#### DATA EXCERPT
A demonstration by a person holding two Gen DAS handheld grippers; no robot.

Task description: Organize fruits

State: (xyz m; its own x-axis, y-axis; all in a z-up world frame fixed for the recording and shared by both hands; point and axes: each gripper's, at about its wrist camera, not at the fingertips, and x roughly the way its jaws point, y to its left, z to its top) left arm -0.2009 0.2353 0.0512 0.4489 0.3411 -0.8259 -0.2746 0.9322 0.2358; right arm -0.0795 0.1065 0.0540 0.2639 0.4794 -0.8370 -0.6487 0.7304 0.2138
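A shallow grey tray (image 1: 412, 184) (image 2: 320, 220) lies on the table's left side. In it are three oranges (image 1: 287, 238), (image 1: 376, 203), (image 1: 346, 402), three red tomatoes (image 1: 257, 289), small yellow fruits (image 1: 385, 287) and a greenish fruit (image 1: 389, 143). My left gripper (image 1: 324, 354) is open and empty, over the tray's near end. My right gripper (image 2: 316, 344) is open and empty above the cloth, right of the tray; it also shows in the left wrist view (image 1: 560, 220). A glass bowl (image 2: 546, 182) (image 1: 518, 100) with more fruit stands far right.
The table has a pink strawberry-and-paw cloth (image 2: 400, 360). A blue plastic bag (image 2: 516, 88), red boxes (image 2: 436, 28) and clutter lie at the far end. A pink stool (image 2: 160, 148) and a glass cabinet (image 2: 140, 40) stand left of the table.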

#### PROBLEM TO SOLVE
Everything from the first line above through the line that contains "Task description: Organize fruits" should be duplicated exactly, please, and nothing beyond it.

#### RESPONSE BOX
A demonstration by a person holding two Gen DAS handheld grippers; no robot.

Task description: Organize fruits

Nothing else is part of this exercise.